Sunday, December 06, 2009
Sweeping The Nation Albums Of 2009: Number 25
Bat For Lashes' debut Fur And Gold made everyone's end of year list except ours, and that's because we hadn't heard it by then. While suspicion about those who flaunt bohemian backgrounds (in fairness, "former nursery school teacher from Rickmansworth" wouldn't have been a malleable selling point) mixed with her lost-in-the-dreamland-woods approach was leavened by the imaginative flair of what she was up to. It was natural to feel a little deflated, then, when the first two singles sounded like Fleetwood Mac.
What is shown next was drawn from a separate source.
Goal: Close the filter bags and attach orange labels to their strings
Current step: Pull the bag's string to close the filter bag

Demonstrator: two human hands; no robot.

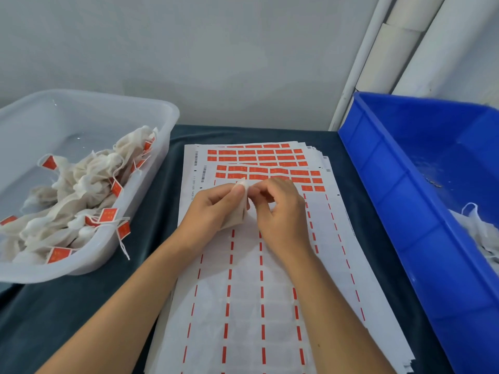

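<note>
A small off-white filter bag (239,211) is held upright above the label sheets at the middle of the table. My left hand (213,205) grips its left side with thumb and fingers. My right hand (278,206) pinches the bag's top edge from the right. Whether a string is between the fingers is hidden. A stack of white sheets (251,292) lies under both hands, with rows of orange labels (259,157) left on its far end and only red dashes on the near part.
A clear plastic tub (151,168) at the left holds several closed bags with orange labels on their strings. A blue crate (405,201) at the right holds white bags (483,233) in its near corner. Dark cloth covers the table; a wall stands behind.
</note>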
In truth, Daniel might sound like Rhiannon but only while being taken down noctural woodlands in an ex-boyfriend's car. Elsewhere it still sounds like gothic music - not big-G Gothic but Wicker Man pagan poetry with an autoharp. Much as it was played up you don't need to know about Khan's femme fatale alter ego Pearl, because it just helps Khan get all the better lines. Opener Glass picks up exactly where Fur And Gold needed to lead us, with an unspooling rhythmic cross-threaded beat, Khan all over her register and a real sense of air in the production the better to sound like voodoo pastoralism. It's the sense of David Kosten's layered production spareness that helps the album work so well. Sleep Alone suggests Goldfrapp's recent retreat from full-on dance to woody folkisms but also reflects that warmer live presence through an insistent beat. The horribly yearning, spare piano lament Moon And Moon makes itself the emotional centrepiece, while final track The Big Sleep, as its synths arpeggio and piano glistens, borrows from Kate Bush as Khan makes allusions to the end of a show, calling and responding with Scott Walker - SCOTT BLOODY WALKER - to leave all bodily hairs standing to attention. Pearl meanwhile gets ready for her big nights with some PJ Harvey: Peace Of Mind is reminiscent of White Chalk, almost Victoriana in its arrangement simplicity, while Siren Song is a spectral To Bring You My Love until an absolute flurry of drums decides to wage war on the staccato piano and vocal yearnings. Already making bold steps two albums in without faltering, Khan seems properly artistically solid well beyond headband based fashonista.